● **Directions**
Exactly the lines below starting at the line with "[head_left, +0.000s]" and ending at the line with "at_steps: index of" are wanted, with both ends included. Leave out the pictures and add no other lines.
——
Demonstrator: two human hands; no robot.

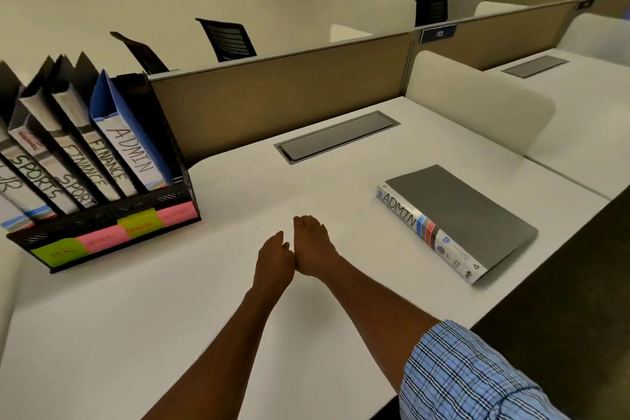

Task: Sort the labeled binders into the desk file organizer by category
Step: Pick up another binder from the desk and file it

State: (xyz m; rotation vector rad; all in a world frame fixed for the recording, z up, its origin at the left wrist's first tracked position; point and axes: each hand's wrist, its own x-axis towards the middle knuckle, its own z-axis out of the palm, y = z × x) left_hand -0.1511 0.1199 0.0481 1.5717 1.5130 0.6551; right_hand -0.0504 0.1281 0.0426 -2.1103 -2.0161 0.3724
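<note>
My fingers lie loose and grasp nothing. The left hand and right hand touch side by side, low over the white desk; I cannot tell whether they rest on it. The grey binder marked ADMIN lies flat on the desk to my right, well apart from both hands. On the left stands the black organizer, with pink and green notes along its front. It holds a blue binder marked ADMIN in the rightmost slot, then two FINANCE binders and two SPORTS binders.
</note>
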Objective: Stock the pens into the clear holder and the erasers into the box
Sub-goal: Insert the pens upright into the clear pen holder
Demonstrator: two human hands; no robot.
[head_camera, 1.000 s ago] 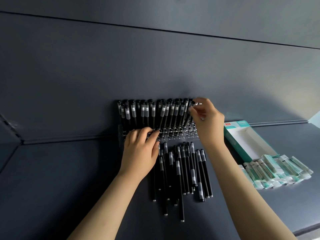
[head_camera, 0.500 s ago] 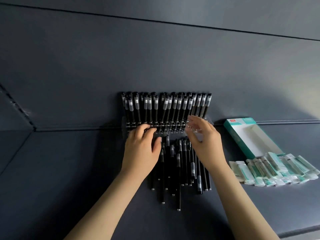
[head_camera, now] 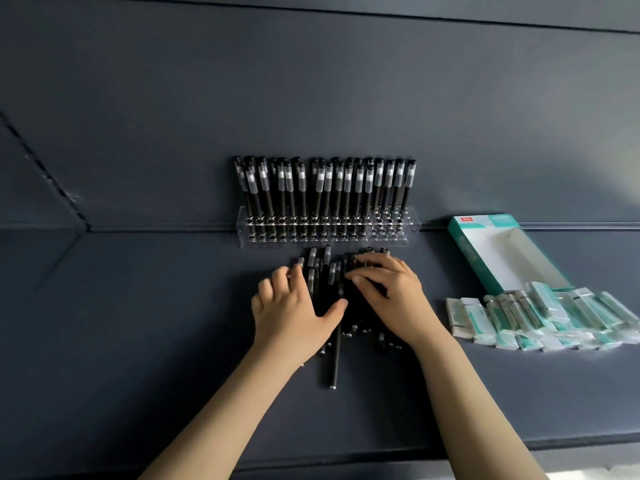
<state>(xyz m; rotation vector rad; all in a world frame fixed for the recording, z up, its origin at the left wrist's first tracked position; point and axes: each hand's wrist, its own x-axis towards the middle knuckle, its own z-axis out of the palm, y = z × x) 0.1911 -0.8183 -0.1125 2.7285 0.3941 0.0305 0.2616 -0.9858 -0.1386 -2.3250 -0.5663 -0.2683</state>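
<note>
A clear holder (head_camera: 394, 233) stands against the back wall with several black pens (head_camera: 325, 188) upright in it. In front of it lies a pile of loose black pens (head_camera: 334, 362) on the dark surface. My left hand (head_camera: 294, 310) rests flat on the left side of the pile, fingers spread. On the right side lies my right hand (head_camera: 388, 289), fingers curled over the pens; whether it grips one is hidden. A teal and white box (head_camera: 502, 251) lies open at the right, with several wrapped erasers (head_camera: 540, 320) heaped in front of it.
The surface is a dark shelf (head_camera: 138, 341) with a dark back wall (head_camera: 311, 81). Its front edge runs along the bottom of the view.
My right hand left the top of the upright pens and came down onto the loose pile. My left hand slid back from the holder onto the pile.
</note>
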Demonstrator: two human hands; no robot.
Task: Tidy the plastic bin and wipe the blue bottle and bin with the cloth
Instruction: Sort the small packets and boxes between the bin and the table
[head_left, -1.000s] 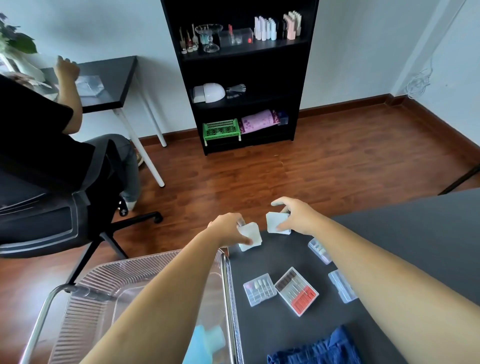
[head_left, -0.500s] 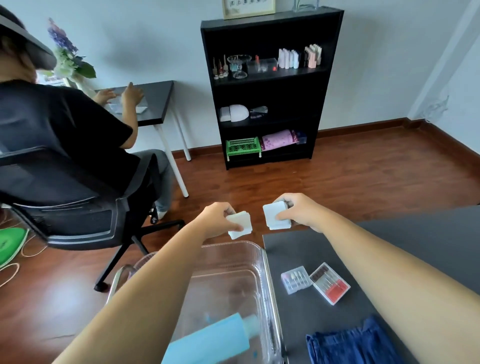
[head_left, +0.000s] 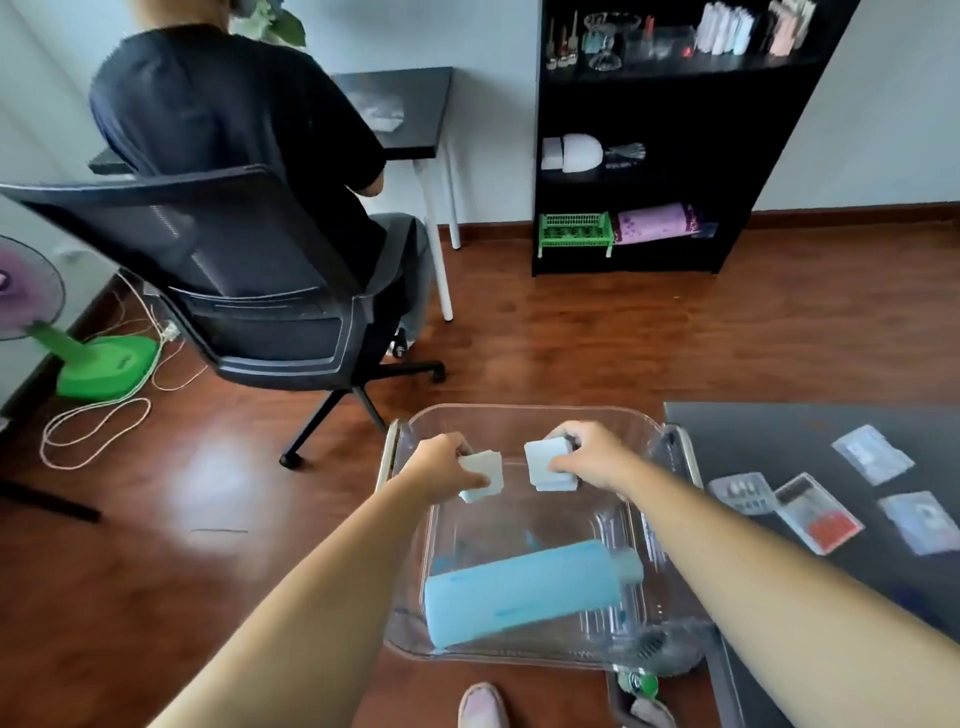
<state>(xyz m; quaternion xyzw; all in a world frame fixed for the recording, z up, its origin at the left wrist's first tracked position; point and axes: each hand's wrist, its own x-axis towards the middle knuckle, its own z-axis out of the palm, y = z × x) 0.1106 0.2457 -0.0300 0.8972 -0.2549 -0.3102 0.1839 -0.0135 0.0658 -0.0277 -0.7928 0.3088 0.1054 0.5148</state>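
In the head view, both hands are over the clear plastic bin (head_left: 524, 411) in the lower middle of the frame. The left hand (head_left: 441, 465) pinches a small white box (head_left: 485, 475). The right hand (head_left: 592, 457) grips a second white box (head_left: 548, 465) with curled fingers. The boxes are near each other, above the far half of the bin. I judge they are held there to be put inside, as part of the tidying. The blue bottle (head_left: 519, 590) lies on its side in the near part of the bin. More small cases (head_left: 816, 513) wait on the dark table (head_left: 779, 441) at the right.
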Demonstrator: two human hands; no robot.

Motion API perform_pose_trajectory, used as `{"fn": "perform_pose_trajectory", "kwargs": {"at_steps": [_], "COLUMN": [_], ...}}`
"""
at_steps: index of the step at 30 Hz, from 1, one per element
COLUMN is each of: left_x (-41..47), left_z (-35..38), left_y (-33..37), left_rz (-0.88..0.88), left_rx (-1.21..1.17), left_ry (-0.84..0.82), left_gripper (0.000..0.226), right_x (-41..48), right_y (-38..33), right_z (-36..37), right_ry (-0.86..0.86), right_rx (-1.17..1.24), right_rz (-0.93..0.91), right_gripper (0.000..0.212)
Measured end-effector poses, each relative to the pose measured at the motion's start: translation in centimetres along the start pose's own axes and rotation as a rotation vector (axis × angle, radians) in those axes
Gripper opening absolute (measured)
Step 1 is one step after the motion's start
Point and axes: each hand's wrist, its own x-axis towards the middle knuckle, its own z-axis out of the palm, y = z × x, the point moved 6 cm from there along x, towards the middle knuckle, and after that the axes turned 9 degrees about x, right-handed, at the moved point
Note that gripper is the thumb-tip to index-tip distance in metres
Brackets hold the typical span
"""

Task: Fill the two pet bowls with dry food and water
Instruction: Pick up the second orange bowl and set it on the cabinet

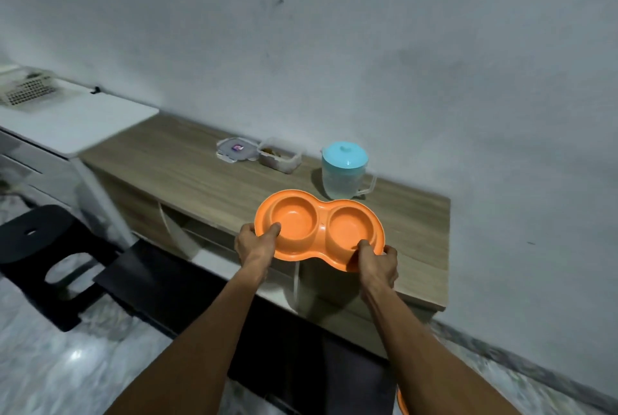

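An orange double pet bowl (317,224) with two round wells, both empty, is held over the front edge of a low wooden cabinet (187,167). My left hand (255,244) grips its left rim, thumb inside the left well. My right hand (378,264) grips the near right rim. Behind the bowl stands a clear water jug (344,177) with a blue lid and a handle on its right. Left of the jug sits an open clear box of brown dry food (279,159), with its lid (237,149) lying beside it.
A white table (77,117) with a basket (26,88) stands at the left, overlapping the cabinet's end. A black stool (36,234) stands on the floor at the left. A dark mat (207,307) lies before the cabinet. The grey wall is close behind.
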Motion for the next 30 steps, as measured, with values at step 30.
{"fn": "perform_pose_trajectory", "kwargs": {"at_steps": [30], "left_x": [36.3], "left_z": [-1.7], "left_y": [-0.8], "left_rz": [-0.004], "left_rx": [0.319], "left_ry": [-0.296], "left_gripper": [0.065], "right_x": [1.2], "right_y": [1.5], "right_z": [28.4], "right_ry": [0.269], "right_rx": [-0.154], "right_rz": [0.176], "right_gripper": [0.062]}}
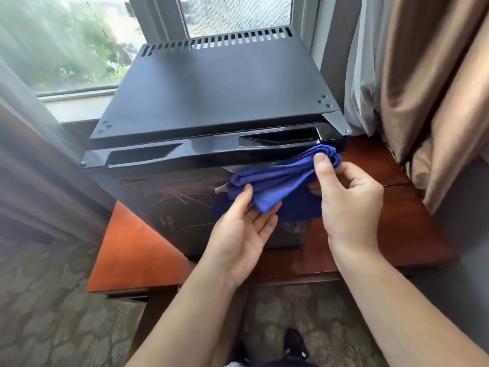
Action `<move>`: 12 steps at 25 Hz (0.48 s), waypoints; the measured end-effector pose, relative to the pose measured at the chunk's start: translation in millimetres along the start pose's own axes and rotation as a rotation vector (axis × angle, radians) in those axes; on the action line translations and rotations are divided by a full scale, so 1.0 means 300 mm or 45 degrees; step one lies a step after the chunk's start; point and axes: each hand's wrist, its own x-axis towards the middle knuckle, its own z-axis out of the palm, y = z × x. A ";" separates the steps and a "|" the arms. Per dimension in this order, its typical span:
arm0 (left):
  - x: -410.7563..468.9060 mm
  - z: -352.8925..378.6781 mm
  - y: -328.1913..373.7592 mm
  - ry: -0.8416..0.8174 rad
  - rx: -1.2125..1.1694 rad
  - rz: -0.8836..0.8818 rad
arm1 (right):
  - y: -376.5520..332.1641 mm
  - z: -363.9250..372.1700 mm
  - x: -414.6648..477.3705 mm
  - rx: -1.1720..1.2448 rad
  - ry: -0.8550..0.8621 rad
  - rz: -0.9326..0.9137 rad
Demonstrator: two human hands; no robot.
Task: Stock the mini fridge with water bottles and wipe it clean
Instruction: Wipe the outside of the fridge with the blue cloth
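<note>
**Blue cloth held in both hands at the mini fridge door**

A black mini fridge (211,96) stands on a reddish-brown wooden table (137,250) in front of a window (79,43), its door closed and its flat top bare, with a row of vent slots along the back edge. Faint scribbled marks show on the glossy door front.

A folded blue microfibre cloth (277,181) hangs just in front of the fridge door, below the recessed handle on the fridge's right side; whether it touches the door cannot be told. The right hand (349,202) grasps the cloth's upper end, thumb pressed on top of the folds and fingers curled beneath. The left hand (240,231) is palm-up under the cloth's lower end, its thumb laid over the fabric and its fingers loosely spread below, pinching the edge lightly. The cloth spans between the two hands, sagging in folds.

Beige curtains (428,102) hang to the right of the fridge, a sheer grey curtain (31,154) to its left. Patterned carpet (47,300) lies below the table.
</note>
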 end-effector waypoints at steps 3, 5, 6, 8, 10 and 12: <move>0.005 0.066 -0.023 0.022 0.117 0.087 | 0.015 -0.030 0.025 0.200 0.077 0.100; 0.001 0.110 -0.037 -0.012 0.178 0.110 | 0.026 -0.060 0.057 0.287 0.100 0.165; 0.004 0.121 -0.041 -0.023 0.199 0.137 | 0.028 -0.070 0.068 0.305 0.092 0.179; 0.008 0.116 -0.038 -0.010 0.215 0.222 | 0.029 -0.069 0.070 0.312 0.078 0.172; 0.008 0.090 -0.013 0.049 0.217 0.310 | 0.029 -0.041 0.041 0.287 0.055 0.129; 0.002 0.052 0.022 0.106 0.224 0.378 | 0.026 0.003 0.001 0.294 0.017 0.101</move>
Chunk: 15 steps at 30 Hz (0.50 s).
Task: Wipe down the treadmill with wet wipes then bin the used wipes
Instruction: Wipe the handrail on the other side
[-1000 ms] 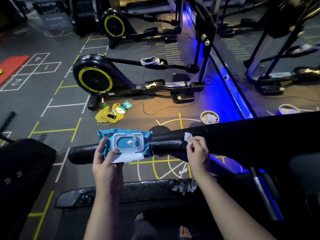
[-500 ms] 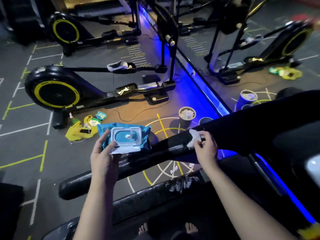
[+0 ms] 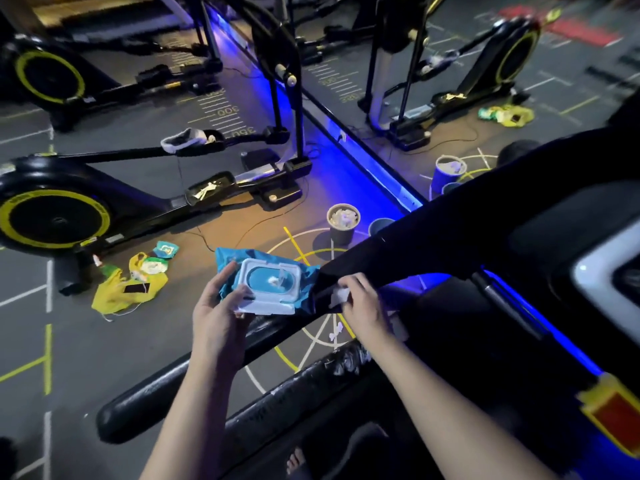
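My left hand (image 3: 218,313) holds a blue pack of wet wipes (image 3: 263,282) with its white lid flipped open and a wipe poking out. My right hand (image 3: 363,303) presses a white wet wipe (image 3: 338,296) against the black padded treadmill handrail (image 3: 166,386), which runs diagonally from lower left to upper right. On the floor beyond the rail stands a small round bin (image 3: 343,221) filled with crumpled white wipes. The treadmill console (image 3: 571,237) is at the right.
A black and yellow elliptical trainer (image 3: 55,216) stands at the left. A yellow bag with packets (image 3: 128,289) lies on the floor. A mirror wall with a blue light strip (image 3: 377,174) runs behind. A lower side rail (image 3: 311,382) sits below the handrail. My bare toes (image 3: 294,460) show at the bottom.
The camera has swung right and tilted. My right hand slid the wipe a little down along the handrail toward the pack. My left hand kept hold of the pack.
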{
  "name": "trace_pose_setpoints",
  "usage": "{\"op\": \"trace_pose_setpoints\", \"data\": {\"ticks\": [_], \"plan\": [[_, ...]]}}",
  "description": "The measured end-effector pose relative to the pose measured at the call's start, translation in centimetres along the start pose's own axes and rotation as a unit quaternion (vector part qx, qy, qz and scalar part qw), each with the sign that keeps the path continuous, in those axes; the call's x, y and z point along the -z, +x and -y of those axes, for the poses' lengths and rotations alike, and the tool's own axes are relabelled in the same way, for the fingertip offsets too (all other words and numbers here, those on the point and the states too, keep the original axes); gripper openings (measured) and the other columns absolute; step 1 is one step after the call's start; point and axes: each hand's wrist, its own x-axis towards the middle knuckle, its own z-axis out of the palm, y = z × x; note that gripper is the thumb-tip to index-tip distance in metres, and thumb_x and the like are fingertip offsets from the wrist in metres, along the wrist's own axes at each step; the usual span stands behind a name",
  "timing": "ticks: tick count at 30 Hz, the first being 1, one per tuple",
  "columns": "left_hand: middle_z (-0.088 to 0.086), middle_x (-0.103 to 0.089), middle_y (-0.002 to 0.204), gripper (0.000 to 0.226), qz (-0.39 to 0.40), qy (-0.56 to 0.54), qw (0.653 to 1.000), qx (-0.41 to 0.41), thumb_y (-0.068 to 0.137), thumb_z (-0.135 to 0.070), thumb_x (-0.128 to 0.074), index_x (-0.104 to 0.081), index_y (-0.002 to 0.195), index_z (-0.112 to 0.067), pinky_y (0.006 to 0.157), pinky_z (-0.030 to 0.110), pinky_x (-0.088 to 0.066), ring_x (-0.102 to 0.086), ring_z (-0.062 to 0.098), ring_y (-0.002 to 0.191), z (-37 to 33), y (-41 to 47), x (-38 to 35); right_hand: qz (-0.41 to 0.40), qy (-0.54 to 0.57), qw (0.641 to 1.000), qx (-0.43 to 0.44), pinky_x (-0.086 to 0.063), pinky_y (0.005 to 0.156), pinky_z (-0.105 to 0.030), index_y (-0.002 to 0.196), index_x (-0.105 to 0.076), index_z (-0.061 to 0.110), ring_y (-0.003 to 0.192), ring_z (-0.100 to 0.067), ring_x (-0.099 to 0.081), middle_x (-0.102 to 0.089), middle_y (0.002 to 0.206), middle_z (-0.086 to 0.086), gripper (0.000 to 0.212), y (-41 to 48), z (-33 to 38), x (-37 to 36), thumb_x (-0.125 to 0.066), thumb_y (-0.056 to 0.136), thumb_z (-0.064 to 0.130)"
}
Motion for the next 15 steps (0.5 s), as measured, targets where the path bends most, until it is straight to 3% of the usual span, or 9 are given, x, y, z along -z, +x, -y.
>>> {"op": "trace_pose_setpoints", "data": {"ticks": [3,7,11,15], "plan": [[0.014,-0.074,0.113,0.054,-0.02,-0.005,1.0,-0.014,0.091,0.014,-0.056,-0.068,0.134,-0.016,0.063,0.03,-0.064,-0.075,0.022,0.079,-0.2,-0.2,0.3,-0.022,0.08,0.996,-0.033,-0.046,0.078,-0.028,0.1,-0.064,0.013,0.089,-0.027,-0.064,-0.068,0.098,-0.002,0.032,0.4,-1.1,1.7,-0.063,0.076,-0.009],[0.0,-0.079,0.104,0.049,-0.064,-0.002,0.997,-0.05,0.095,0.016,-0.053,-0.065,0.134,-0.011,0.063,0.02,-0.059,-0.075,0.01,0.077,0.1,-0.6,0.5,-0.133,0.094,0.982,-0.093,-0.05,0.075,-0.032,0.097,-0.066,0.017,0.083,-0.025,-0.064,-0.067,0.092,-0.002,0.031,3.6,-3.7,5.1,-0.065,0.077,-0.006],[-0.004,-0.073,0.118,0.049,-0.098,0.031,0.991,-0.08,0.098,0.012,-0.054,-0.06,0.14,-0.012,0.063,0.013,-0.057,-0.074,-0.001,0.08,0.7,-1.5,0.1,-0.135,0.052,0.989,-0.029,-0.042,0.075,-0.016,0.089,-0.074,0.009,0.084,-0.023,-0.064,-0.065,0.095,-0.006,0.026,5.1,-4.3,4.9,-0.066,0.077,-0.012],[-0.01,-0.078,0.092,0.05,-0.131,0.022,0.988,-0.082,0.096,0.013,-0.054,-0.061,0.139,-0.011,0.063,0.016,-0.058,-0.073,0.003,0.076,1.1,-2.0,-1.0,-0.074,0.06,0.993,0.069,-0.049,0.072,-0.021,0.095,-0.075,0.005,0.081,-0.019,-0.063,-0.065,0.097,-0.006,0.024,2.4,-3.0,1.8,-0.07,0.076,-0.009]]}}
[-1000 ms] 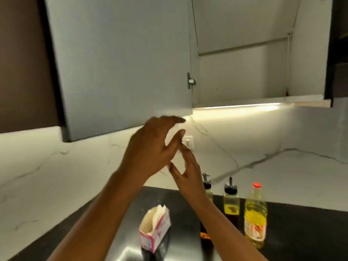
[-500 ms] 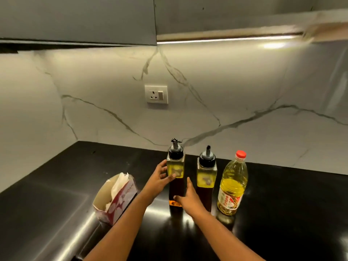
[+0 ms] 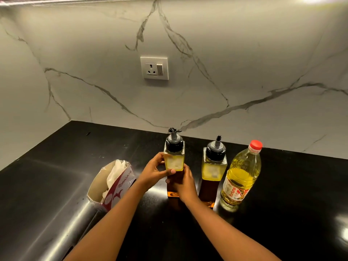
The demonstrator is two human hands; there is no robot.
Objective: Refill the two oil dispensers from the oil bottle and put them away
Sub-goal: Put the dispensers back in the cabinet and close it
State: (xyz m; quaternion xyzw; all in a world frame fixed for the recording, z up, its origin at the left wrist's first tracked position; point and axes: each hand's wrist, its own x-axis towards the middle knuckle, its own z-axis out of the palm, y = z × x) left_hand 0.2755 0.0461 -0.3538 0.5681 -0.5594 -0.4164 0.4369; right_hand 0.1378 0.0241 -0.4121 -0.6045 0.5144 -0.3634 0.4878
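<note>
Tissues point(image 3: 114, 172) poke out of an open cardboard box point(image 3: 120, 187) that stands on the dark, glossy surface point(image 3: 301, 185) at the left. Just right of it the left hand point(image 3: 153, 171) grips the near dispenser point(image 3: 174, 159) at label height, with the thumb across the front face and the fingers curled round its left side. This dispenser stands upright, its long axis vertical, black pouring cap and spout on top. The right hand point(image 3: 185, 183) wraps its lower body from the front and right, so both hands are closed on the same dispenser and neither is free. Next to the right, close beside but apart from it, the second dispenser point(image 3: 214, 170) stands upright and untouched. Just beyond that stands the oil bottle point(image 3: 242, 176), leaning a little to the right in this wide view, with its red cap on. Judging from this, the refill has not begun: both dispensers are capped and the bottle is sealed. The cap to come off sits directly above the hands, and the left hand, being the higher, is the nearer to it, while the right hand is the nearer to the bottle.
</note>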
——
● **Solution for this problem**
[head_left, +0.000s] 
<state>(xyz m; quaternion xyzw; all in a world frame fixed for the recording, z up, its origin at the left wrist's first tracked position; point and axes: each hand's wrist, its own x-axis towards the middle knuckle, its own z-axis out of the palm, y = z × x) 0.1106 0.2457 -0.0300 0.8972 -0.2549 -0.3102 0.1839 -0.0135 0.0658 -0.0277 -0.7928 0.3088 0.1054 0.5148</state>
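In the head view, both hands are over the clear plastic bin (head_left: 524, 411) in the lower middle of the frame. The left hand (head_left: 441, 465) pinches a small white box (head_left: 485, 475). The right hand (head_left: 592, 457) grips a second white box (head_left: 548, 465) with curled fingers. The boxes are near each other, above the far half of the bin. I judge they are held there to be put inside, as part of the tidying. The blue bottle (head_left: 519, 590) lies on its side in the near part of the bin. More small cases (head_left: 816, 513) wait on the dark table (head_left: 779, 441) at the right.
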Demonstrator: two human hands; no robot.

Motion API perform_pose_trajectory, used as `{"fn": "perform_pose_trajectory", "kwargs": {"at_steps": [_], "COLUMN": [_], ...}}`
"""
at_steps: index of the step at 30 Hz, from 1, one per element

No more work is required for the exercise.